At long last conceding electoral victory to Aung San Suu Kyi the military regime has handed over government to people's elected representatives who were sworn in as members of Myanmar's bicameral parliament. Some 600 members, including about a hundred former political prisoners, took oath of office on Monday amidst an air of hope and despair - hope that they would introduce institutional reforms to strengthen democracy and despair that they won't be able to elect Suu Kyi as president of the country. Under a Suu Kyi specific constitutional mandate anyone having foreign husband and/or children cannot be elected president of Myanmar. Reports that she was in touch with military to remove this ban have been quashed, proving right her premonition and hence her oft-quoted decision to govern from behind the scene. And that she will, given it is she who won her National League for Democracy 80 percent of the contested seats, with overwhelming support of Myanmar's ethnic minorities who constitute 40 percent of country's 51 million populations. The sitting president, Thein Sein, a general-turned-politician, will step down in March and NLD nominee will take over. But, as Washington said in its congratulatory message, 'impediments remain to realisation of a full democratic and civilian government'. The military will not only retain 25 percent of seats in the newly-elected parliament - just as ex-president Suharto had Golkar party in the Indonesian parliament - but also some key ministries. But expectation is that finding itself increasingly a pariah in the emerging democratic ambience world over the military rulers would like to keep a low profile, just as they have over the last few years.
Be it in Africa or Latin America, and now in Myanmar, the young, nascent democracies' inheritance from the monolithic dictatorial regimes is invariably a bitter harvest of outstanding problems and 'swept under the carpet' unresolved issues and disputes.
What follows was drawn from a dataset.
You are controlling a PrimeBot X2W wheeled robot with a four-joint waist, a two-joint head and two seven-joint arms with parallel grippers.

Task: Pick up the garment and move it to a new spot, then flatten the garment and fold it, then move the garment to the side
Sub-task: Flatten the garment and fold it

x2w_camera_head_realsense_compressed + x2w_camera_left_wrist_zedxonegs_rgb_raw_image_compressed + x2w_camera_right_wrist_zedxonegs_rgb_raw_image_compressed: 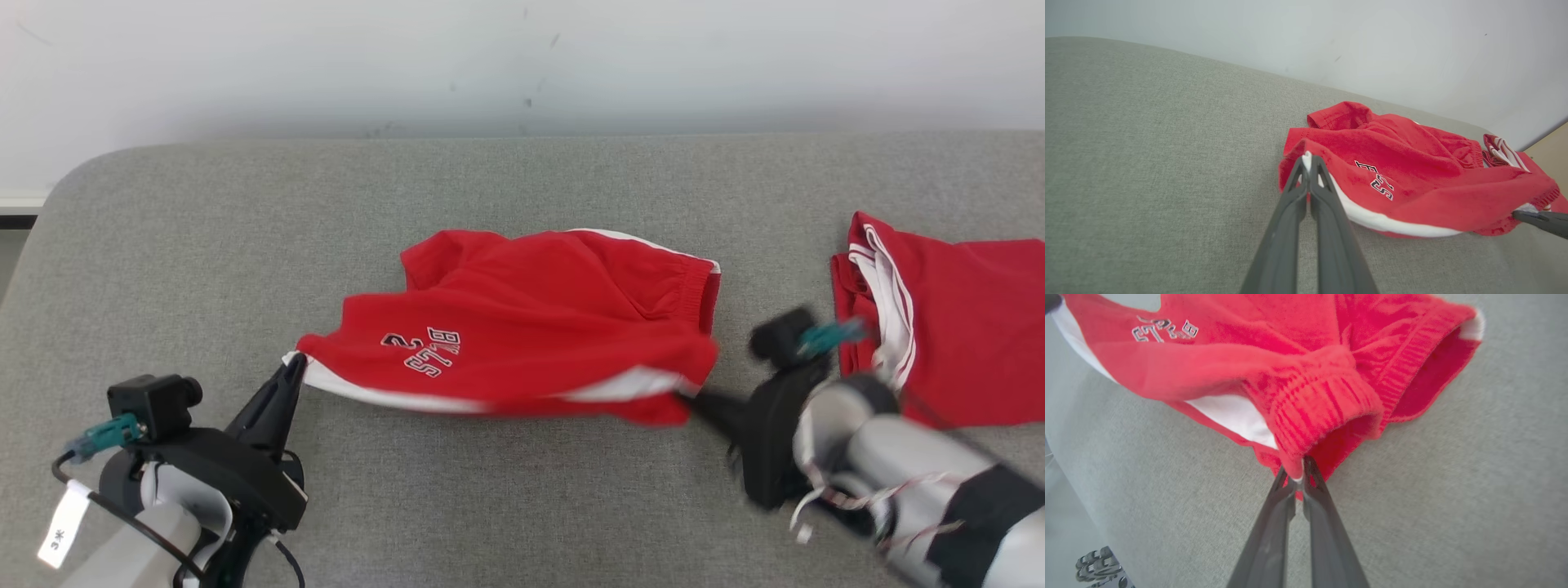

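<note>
The garment (522, 318) is a pair of red shorts with white side stripes and a small printed logo, lying rumpled across the middle of the grey cushion. My left gripper (298, 363) is shut on its white-trimmed hem corner at the left end (1308, 160). At the right end, my right gripper (682, 398) is shut on the ribbed waistband corner (1295, 473). The near edge of the garment (1412, 192) hangs stretched between the two grips, a little off the cushion. The right gripper's fingers (1541, 220) show at the left wrist view's right edge.
A second red garment (947, 327) with white trim lies at the right edge of the cushion, behind my right arm. The grey cushion (204, 269) runs wide to the left, with a pale wall (522, 65) right behind it.
</note>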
Of course, they inherit strong centres, concentrated powers tucked away and insulated from mainstream at places like Naypyidaw, as they often are, but nothing concrete in terms of institutions and systems. So will be the case for Suu Kyi. Her most formidable challenge is going to be picking up a president, who should not only remain loyal but also act as a puppet, which is a risky proposition given enormous powers that rest in the office of president of Myanmar. She would be also obliged to keep the military in good humour. Under the constitution, three key ministries - home affairs, defence and border affairs - remain under the control of the army chief. Home affairs include administration and border affairs deals with minorities' heartlands - both without which the elected government would not be able to introduce institutional reforms and bring ethnic minorities to beat their swords into ploughshares by joining the national mainstream.
The Rohingya Muslims did not vote for Suu Kyi's National League for Democracy candidates - because they had no votes. Thanks to her predecessors' apathy who didn't want to run afoul of ethnic Rakhine Buddhists majority and had declared the Rohingyas illegal immigrants and deprived them of their basic human and political rights. The world expects of the Nobel laureate to restore Rohingyas' citizenship and offer them equal opportunity even if it enrages the Rakhine Buddhists. Rohingyas have been citizens, even rulers, of Myanmar, formerly Burma, for centuries. Currently thousands of Rohingya Muslims are trapped in kind of concentration camps. Who should know their pain better than Suu Kyi who spent 15 years in house arrest.